As demonstrated in example.c, this triplet is provided to the solver and conductance and voltage updates can be applied over a number ofg iterations.

The solver works by first computing the Cholesky decomposition of the system then solving for the voltage at every group. For each iteration, conductances can be updated. The decomposition is then updated without recomputing from the system matrix.

The CHOLMOD library is used to perform the matrix computations. CHOLMOD is a subset of SuiteSparse. CHOLMOD requires BLAS, used to perform elementary linear algebra computations optimally on your CPU. If your computer does not already have BLAS, consider installing OpenBLAS.

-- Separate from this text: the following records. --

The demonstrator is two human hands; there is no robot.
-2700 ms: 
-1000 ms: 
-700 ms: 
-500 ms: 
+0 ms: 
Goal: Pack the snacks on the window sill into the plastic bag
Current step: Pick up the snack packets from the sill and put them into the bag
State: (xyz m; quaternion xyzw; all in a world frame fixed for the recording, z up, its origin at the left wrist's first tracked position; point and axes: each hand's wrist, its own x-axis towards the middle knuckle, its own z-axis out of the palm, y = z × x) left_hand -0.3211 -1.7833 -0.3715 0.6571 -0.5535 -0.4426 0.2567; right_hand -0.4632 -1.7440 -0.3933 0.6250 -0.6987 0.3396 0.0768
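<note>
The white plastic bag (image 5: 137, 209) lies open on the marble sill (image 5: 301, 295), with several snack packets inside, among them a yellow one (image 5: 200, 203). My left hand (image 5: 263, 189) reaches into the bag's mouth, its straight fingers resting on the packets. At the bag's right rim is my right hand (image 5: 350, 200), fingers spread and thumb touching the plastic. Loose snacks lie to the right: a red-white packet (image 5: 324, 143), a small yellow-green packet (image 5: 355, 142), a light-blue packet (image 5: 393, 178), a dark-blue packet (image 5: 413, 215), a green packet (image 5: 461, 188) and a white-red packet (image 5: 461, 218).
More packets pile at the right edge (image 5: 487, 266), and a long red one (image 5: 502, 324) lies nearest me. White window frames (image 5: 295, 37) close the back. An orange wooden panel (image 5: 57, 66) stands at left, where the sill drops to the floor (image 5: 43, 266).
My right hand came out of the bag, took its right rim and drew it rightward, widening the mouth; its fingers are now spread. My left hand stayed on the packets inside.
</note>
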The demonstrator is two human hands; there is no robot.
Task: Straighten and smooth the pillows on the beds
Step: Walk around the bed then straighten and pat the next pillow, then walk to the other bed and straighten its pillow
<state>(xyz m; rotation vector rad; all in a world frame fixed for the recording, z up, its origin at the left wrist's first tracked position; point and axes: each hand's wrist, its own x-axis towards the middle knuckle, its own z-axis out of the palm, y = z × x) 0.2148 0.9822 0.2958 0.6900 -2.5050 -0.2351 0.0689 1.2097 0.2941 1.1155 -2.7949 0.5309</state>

The solver is written in C++ but can also interface with C so that it may be used within the existing simulator.

Installation

  • Download, compile, and install SuiteSparse. Only the CHOLMOD module is used (and its dependances).
  • Set the environment variable export SSPATH=/path/to/SuiteSparse-X.X.X. You may also need to change the compiler command you are using at the CC=.. and CCC= lines in the MakeFile. I used GNU gcc and g++ 9.
  • Run make to compile the example.

Usage

Assuming all the files compiled successfully, run the example code with make && ./example.o . You should see the following output after the compilation info.

Input:
CHOLMOD triplet:  4-by-4, nz 5, lower.  OK
3 2 0.500000
3 0 0.200000
2 1 0.300000
2 0 0.100000
1 0 0.400000

Iter: 0

Group Index: Voltage
0: 0.622222
1: 1
2: 0
3: 0.177778

Iter: 1

Group Index: Voltage
0: 0.52766
1: 1
2: 0
3: 0.27234

This solves the example system given in the accompaning documentation, but switches between adding and subtracting 1.0/3.0 from the connection between group 0 and group 3 every iteration.

Using .mtx files

You should be able to find .mtx exporters online for whatever language/software you are using. CHOLMOD also has inbuild functions for dealing with .mtx files. Make sure you export in coordinate format, if it gives you the option. You may wish to use make_symmetric.cpp to ensure your .mtx file is in the correct format.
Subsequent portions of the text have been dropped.